> TASK TO CARRY OUT:
Give back the lines of the records exactly, starting at the first and ending at the one with "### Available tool".
-*-*-
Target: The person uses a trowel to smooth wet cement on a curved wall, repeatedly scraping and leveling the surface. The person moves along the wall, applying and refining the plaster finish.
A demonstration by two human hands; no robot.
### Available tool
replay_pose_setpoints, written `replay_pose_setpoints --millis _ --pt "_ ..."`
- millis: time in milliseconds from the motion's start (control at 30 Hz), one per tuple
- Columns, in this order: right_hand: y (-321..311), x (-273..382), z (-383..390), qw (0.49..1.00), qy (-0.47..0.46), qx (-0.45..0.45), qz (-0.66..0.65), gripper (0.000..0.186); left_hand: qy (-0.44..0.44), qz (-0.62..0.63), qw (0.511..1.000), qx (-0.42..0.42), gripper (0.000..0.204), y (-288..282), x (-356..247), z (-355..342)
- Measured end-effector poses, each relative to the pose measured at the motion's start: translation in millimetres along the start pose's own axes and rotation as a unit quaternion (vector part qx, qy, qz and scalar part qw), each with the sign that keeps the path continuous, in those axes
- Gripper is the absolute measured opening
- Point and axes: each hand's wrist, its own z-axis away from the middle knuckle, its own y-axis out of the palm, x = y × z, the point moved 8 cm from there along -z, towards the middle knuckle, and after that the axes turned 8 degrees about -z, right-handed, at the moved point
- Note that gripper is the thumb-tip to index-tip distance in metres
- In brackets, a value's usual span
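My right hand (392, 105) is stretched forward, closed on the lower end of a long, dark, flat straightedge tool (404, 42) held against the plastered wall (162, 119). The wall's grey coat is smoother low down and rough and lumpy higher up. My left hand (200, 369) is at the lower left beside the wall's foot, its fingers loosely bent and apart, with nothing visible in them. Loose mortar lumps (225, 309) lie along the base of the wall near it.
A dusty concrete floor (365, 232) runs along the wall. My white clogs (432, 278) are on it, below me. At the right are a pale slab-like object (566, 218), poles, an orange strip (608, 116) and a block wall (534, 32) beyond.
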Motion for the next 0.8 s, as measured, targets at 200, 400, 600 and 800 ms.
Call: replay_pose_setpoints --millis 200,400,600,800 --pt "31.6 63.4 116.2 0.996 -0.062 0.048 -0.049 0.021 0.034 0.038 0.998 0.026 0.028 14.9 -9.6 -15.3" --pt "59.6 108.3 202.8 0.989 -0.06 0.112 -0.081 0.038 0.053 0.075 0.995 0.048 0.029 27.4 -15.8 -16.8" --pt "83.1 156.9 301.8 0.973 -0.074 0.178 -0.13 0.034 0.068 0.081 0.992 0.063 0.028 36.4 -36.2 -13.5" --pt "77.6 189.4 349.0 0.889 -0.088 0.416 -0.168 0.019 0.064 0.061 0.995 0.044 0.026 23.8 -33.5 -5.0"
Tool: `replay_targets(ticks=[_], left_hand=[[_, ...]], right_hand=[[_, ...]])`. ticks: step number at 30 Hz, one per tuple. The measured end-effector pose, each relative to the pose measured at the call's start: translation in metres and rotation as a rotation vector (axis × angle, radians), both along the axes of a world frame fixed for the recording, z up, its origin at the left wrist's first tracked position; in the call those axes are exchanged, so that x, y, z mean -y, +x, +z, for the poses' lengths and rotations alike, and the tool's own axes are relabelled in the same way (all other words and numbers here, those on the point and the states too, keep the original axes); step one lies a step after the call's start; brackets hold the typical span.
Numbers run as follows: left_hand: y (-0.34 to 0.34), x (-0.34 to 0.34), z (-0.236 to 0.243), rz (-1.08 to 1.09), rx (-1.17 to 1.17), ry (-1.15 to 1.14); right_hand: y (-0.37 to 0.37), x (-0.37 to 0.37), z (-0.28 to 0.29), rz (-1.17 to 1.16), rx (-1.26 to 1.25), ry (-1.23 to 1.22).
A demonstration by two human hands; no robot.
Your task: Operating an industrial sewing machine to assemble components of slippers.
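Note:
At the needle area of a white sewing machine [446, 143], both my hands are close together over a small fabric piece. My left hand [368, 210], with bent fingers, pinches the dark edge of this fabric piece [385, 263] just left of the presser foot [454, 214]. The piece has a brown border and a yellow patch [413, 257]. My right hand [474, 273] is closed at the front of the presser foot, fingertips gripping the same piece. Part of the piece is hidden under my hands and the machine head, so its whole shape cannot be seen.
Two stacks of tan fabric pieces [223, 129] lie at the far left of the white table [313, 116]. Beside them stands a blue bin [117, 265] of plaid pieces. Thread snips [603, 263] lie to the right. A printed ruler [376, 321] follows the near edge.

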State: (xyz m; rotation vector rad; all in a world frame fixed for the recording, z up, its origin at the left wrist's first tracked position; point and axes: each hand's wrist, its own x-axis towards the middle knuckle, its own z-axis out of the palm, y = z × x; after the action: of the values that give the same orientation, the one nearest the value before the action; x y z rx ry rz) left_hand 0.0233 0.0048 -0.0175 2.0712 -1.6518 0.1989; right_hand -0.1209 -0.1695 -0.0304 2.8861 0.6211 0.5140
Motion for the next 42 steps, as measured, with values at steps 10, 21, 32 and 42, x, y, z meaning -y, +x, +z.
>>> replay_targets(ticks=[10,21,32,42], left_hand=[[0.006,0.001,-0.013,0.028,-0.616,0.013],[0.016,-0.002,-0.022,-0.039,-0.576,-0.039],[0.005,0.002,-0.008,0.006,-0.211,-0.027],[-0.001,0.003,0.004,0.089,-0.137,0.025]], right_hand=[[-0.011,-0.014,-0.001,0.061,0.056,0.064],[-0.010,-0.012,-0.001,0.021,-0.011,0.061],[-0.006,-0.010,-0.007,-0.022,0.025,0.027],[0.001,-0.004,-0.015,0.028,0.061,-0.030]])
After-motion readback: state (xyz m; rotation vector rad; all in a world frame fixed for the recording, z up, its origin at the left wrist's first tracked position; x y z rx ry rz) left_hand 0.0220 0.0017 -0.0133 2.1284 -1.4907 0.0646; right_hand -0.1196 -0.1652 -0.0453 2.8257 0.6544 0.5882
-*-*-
> REPLY TO THE TASK:
Target: The person uses a trowel to smooth wet cement on a curved wall, repeatedly scraping and leveling the surface. The person moves along the wall, applying and refining the plaster finish.
A demonstration by two human hands; no robot.
### Available tool

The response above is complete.